In this case, the corporate overlords have exploited and terrorized their workforce to a point where people are even afraid to take a weekend off for fear of looking like slackers and losing their jobs.
Whoa! Hold on there, young banker. Your boss wants you to kick back and stop working so hard. That’s the message from Bank of America, which recently issued a memo advising its analysts and associates to “take a minimum of four weekend days off per month.”
Along come all these stress-inducing studies that say 80 hour weeks and 4 hour sleep nights are just a bit unhealthy. I mean, who woulda thunk??? She looked so energized while getting her 7th cup of espresso at midnight!!!
This growing pressure to relax isn’t limited to junior bankers trying to get ahead in a shrinking industry. In fact, a major source of stress on U.S. workers right now is the onslaught of data about the costs of being so stressed and sleep-deprived.
It’s not that we would want people to have humane working conditions because they are, um, human beings, but after a (presumably stressful and overtime-inducing) cost/benefit analysis the CFOs came to the conclusion that irritated, sick or dead employees are less productive.
You’re more likely to crash your car, drink too much, blow up in a meeting, divorce your spouse, and fall prey to everything from a cold to a heart attack. Just being around a stressed person, so-called secondhand stress, can leave you feeling more stressed. For most Americans the main source of that stress isn’t their finances or love life or lousy neighbors. It’s their job.

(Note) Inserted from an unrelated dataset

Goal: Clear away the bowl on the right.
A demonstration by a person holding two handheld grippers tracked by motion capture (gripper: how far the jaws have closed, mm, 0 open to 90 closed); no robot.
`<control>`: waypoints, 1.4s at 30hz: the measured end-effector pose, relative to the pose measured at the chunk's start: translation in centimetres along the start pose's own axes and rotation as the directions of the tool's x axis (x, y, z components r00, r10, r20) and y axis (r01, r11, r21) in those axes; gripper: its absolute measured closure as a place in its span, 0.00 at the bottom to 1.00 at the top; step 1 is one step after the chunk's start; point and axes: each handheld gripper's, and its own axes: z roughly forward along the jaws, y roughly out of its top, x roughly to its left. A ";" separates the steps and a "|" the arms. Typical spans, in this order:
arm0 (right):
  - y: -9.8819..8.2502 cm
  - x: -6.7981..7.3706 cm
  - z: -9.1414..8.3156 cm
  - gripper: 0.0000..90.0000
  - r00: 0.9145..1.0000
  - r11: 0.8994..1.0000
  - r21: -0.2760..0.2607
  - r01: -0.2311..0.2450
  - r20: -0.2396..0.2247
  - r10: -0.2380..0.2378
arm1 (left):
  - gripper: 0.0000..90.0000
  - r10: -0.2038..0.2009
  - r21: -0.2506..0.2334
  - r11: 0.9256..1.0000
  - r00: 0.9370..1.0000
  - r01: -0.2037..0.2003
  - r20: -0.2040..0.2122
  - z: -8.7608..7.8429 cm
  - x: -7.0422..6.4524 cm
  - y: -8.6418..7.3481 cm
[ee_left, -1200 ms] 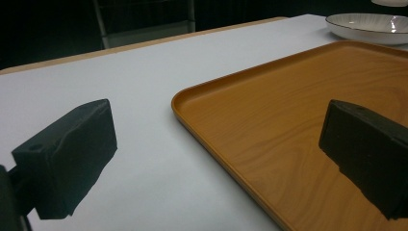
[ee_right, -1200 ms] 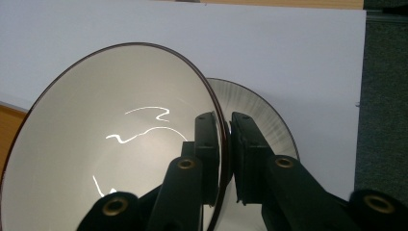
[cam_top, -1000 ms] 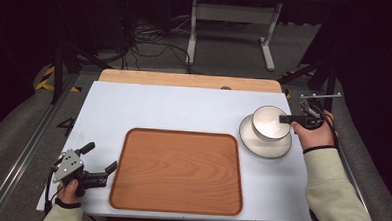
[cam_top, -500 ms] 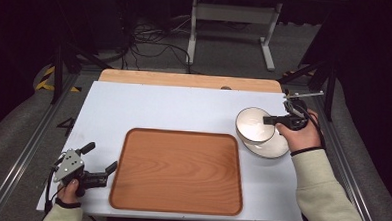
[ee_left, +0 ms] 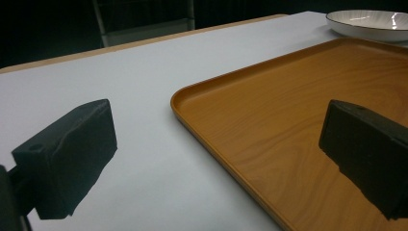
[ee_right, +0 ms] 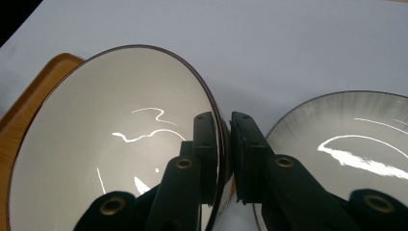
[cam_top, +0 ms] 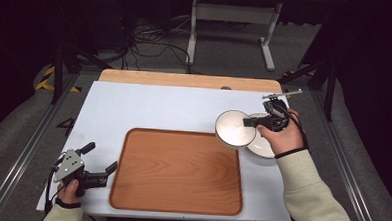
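While the right gripper [cam_top: 251, 122] grips the bowl's [cam_top: 233, 128] rim, lifted beside the plate [cam_top: 262, 143] | step: carry toward tray [cam_top: 179, 172] — next: lower level, then release | left gripper [cam_top: 100, 165] open, idle — holding nothing.

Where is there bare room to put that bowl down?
The wooden tray lies bare, and so does the white table behind it. It is crowded at the right, where the right gripper holds the bowl beside the plate.

Glossy glazed bowl [ee_right: 110, 144]; smooth wood-grain tray [cam_top: 177, 171]; matt table [cam_top: 149, 108]
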 end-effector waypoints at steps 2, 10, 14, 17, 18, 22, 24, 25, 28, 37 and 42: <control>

Specifically, it’s the workload from their job. (The kind of workload that prompts a Bank of America associate to, say, work over the weekend.)
To summarize this recipe for disaster:
1. come up with an economic system based on perpetual growth
2. devise corporate entities that are legally bound to put quarterly profits above all other considerations, whether they be social, environmental or just plain human dignity.
3. Squeeze every inch of productivity out of your workforce to maximize short-term profit by creating a culture of either voluntary or fear-based “live to work” mantra.
4. Realize that productivity rates are declining because of natural limitations to the human body.
5. Pressure employees to take an occasional weekend off to boost productivity
6. Find that employee is too preoccupied with work to know what to do with free time.
7??? Mandatory Meditation? Party Pills? Quiet Quota? Angst Algorithms?